**Exercise directions:** Print, in exact form, the lines below from the one containing "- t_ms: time" through the one containing "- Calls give", and omit all others.

**Dataset excerpts:**

○ ○ ○

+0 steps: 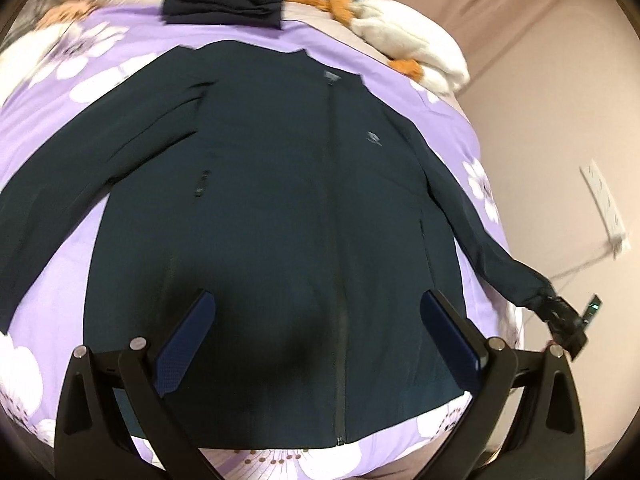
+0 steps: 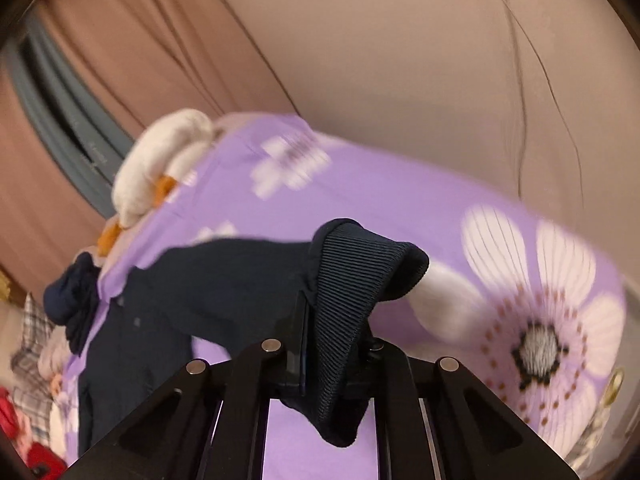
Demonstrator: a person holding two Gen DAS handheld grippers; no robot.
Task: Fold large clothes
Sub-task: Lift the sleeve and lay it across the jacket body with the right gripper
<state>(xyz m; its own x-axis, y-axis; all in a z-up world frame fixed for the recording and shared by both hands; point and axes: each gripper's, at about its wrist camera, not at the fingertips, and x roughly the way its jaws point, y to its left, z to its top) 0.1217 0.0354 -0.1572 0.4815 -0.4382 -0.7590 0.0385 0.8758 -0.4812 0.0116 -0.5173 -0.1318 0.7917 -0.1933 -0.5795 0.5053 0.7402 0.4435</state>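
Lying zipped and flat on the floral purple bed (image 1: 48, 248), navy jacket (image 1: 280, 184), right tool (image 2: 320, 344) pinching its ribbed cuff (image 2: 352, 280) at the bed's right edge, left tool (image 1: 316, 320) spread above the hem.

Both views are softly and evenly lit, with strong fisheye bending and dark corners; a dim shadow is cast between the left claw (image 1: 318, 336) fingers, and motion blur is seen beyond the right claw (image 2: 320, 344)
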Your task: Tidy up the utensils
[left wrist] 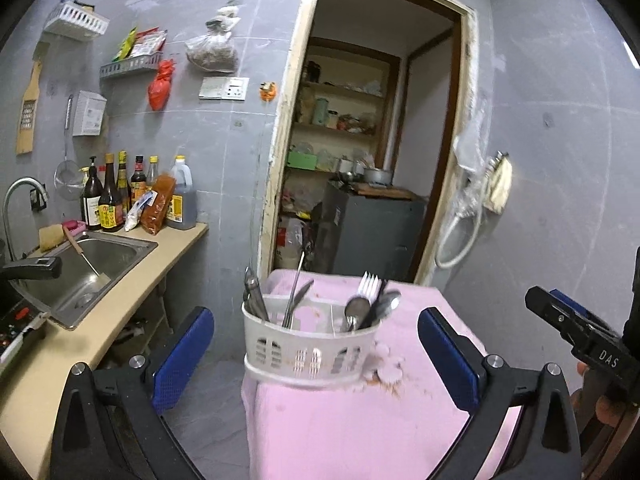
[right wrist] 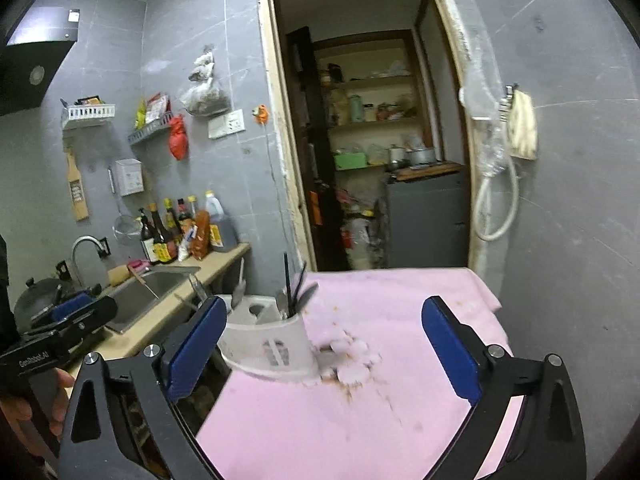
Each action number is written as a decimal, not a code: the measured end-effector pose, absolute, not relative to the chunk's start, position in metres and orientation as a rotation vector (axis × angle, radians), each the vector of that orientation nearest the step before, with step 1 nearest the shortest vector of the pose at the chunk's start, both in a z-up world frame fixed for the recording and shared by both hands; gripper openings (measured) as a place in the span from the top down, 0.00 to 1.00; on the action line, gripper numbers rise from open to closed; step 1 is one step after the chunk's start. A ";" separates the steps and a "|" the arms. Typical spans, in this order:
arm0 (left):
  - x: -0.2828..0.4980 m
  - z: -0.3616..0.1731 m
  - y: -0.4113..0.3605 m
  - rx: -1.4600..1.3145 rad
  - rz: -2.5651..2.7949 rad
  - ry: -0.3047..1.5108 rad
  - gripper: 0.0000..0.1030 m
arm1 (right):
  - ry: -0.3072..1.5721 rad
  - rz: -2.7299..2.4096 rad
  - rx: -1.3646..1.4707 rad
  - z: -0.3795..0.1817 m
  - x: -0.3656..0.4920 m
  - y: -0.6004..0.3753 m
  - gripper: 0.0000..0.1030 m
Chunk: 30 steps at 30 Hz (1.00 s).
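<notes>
A white slotted utensil caddy (left wrist: 308,348) stands at the left edge of a table covered in pink cloth (left wrist: 360,432). It holds a white fork (left wrist: 370,285), spoons (left wrist: 358,308), a knife (left wrist: 298,300) and dark-handled pieces (left wrist: 254,296), all upright. My left gripper (left wrist: 314,318) is open just in front of the caddy, with nothing between its blue pads (left wrist: 182,360). In the right wrist view the caddy (right wrist: 272,344) sits close to the left finger of my right gripper (right wrist: 323,308), which is open and empty above the cloth (right wrist: 360,420). Each gripper shows in the other's view, the right gripper (left wrist: 576,328) and the left gripper (right wrist: 68,320).
To the left runs a beige counter (left wrist: 120,312) with a steel sink (left wrist: 88,272), a spatula in it, a tap and several sauce bottles (left wrist: 120,196). A pan handle (left wrist: 32,268) juts out at the far left. Beyond the table an open doorway (left wrist: 360,160) leads to a pantry.
</notes>
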<state>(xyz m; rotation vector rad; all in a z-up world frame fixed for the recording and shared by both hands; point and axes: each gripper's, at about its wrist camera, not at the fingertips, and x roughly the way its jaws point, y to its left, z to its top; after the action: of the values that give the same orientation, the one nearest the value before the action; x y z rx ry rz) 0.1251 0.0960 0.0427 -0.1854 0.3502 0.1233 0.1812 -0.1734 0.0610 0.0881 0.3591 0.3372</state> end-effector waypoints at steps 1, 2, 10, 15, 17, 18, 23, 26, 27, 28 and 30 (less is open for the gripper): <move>0.118 0.041 0.095 -0.178 0.120 0.355 0.00 | 0.361 0.328 0.085 0.060 0.175 -0.177 0.02; 0.114 0.039 0.095 -0.175 0.117 0.359 0.00 | 0.363 0.316 0.079 0.058 0.165 -0.179 0.02; 0.067 0.022 0.092 -0.170 0.099 0.398 0.00 | 0.403 0.246 0.041 0.045 0.107 -0.193 0.01; 0.047 0.011 0.090 -0.163 0.089 0.415 0.00 | 0.415 0.202 0.050 0.038 0.083 -0.204 0.01; 0.043 0.007 0.090 -0.158 0.087 0.419 0.00 | 0.421 0.185 0.056 0.035 0.075 -0.207 0.01; 0.041 0.005 0.089 -0.156 0.086 0.423 0.00 | 0.422 0.175 0.059 0.033 0.071 -0.208 0.01; 0.029 -0.003 0.085 -0.155 0.080 0.426 0.00 | 0.424 0.157 0.059 0.030 0.060 -0.208 0.01; 0.026 -0.005 0.083 -0.152 0.072 0.430 0.00 | 0.426 0.156 0.056 0.028 0.058 -0.206 0.01; 0.026 -0.006 0.082 -0.152 0.068 0.431 0.00 | 0.427 0.155 0.055 0.028 0.057 -0.206 0.01; 0.026 -0.006 0.081 -0.150 0.065 0.433 0.00 | 0.427 0.155 0.054 0.027 0.058 -0.205 0.01; 0.028 -0.006 0.081 -0.149 0.060 0.435 0.00 | 0.427 0.154 0.054 0.028 0.058 -0.204 0.01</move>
<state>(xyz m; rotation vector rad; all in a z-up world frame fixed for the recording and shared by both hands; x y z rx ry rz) 0.0282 0.0808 -0.0062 -0.1492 0.4354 0.0599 0.0582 -0.2043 0.0281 0.0545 0.4273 0.1540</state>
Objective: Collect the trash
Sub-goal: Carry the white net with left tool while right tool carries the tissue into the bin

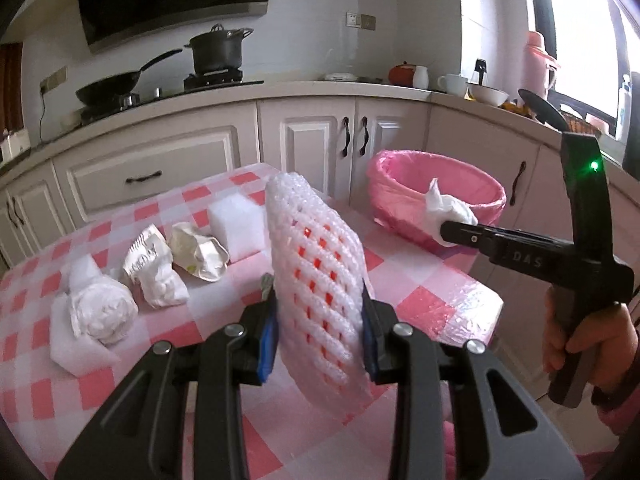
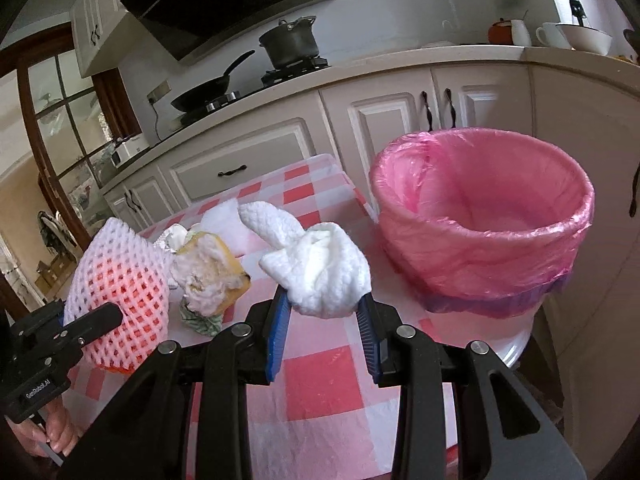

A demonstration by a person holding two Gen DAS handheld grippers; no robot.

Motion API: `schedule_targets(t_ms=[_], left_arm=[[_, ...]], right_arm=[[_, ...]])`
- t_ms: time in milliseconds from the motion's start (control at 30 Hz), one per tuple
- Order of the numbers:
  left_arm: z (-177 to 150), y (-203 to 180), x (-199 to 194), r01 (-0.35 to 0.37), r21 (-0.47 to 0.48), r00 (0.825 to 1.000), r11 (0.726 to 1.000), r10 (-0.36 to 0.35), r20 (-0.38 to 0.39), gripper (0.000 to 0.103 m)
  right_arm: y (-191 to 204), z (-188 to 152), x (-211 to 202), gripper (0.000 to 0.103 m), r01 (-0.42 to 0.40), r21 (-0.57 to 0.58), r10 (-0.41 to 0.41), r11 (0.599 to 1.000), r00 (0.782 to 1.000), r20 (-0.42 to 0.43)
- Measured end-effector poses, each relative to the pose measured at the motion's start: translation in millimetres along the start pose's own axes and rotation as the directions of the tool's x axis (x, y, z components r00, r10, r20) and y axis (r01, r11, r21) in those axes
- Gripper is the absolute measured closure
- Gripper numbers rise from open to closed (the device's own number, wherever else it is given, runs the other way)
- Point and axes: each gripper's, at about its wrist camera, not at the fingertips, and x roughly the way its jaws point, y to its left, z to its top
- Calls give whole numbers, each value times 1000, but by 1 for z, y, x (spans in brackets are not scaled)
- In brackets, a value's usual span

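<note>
Only the left wrist view shows the crumpled wrappers [image 1: 176,260] and foam block [image 1: 236,224] on the checked cloth [image 1: 424,304]. The left gripper [image 1: 320,336] clamps a white foam net [image 1: 316,264]; the right gripper [image 2: 324,316] pinches a soft tissue wad [image 2: 324,276] just beside the pink-lined bin [image 2: 484,220].

Quick count of what's around: two grippers, the left gripper [image 1: 318,332] and the right gripper [image 2: 324,320], each with something in it. One foam net sleeve [image 1: 316,264], one wadded paper towel [image 2: 320,276]. One pink-lined trash bin [image 2: 484,216]. Left on the checkered table [image 1: 424,304]: one white foam block [image 1: 236,224], two crumpled wrappers [image 1: 154,268] [image 1: 198,254] and one balled-up white bag [image 1: 102,312]. On the stove: one wok [image 1: 110,88] and one pot [image 1: 218,50].
</note>
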Motion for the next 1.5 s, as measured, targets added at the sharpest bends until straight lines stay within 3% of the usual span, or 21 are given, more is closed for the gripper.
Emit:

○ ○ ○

**Answer for the task:**
- t_ms: time in milliseconds from the motion's start (control at 30 Hz), one per tuple
- Order of the numbers:
  left_arm: z (-177 to 150), y (-203 to 180), x (-199 to 194), r01 (-0.35 to 0.37), r21 (-0.47 to 0.48), r00 (0.825 to 1.000), r11 (0.726 to 1.000), r10 (-0.36 to 0.35), r20 (-0.38 to 0.39), gripper (0.000 to 0.103 m)
  right_arm: y (-191 to 204), z (-188 to 152), x (-211 to 202), gripper (0.000 to 0.103 m), r01 (-0.42 to 0.40), r21 (-0.57 to 0.58), r10 (-0.41 to 0.41), r11 (0.599 to 1.000), r00 (0.782 to 1.000), r20 (-0.42 to 0.43)
- Measured end-effector poses, each relative to the pose measured at the motion's start: translation in millimetres along the start pose's own axes and rotation as the directions of the tool's x axis (x, y, z components r00, r10, r20) and y axis (r01, r11, r21) in those axes
- Gripper is the absolute measured closure
- Gripper numbers rise from open to closed (the device's own number, wherever else it is given, runs the other way)
- Point and axes: each gripper's, at about its wrist camera, not at the fingertips, and x roughly the way its jaws point, y to its left, z to its top
- Calls give whole numbers, each value times 1000, but by 1 for z, y, x (spans in brackets are not scaled)

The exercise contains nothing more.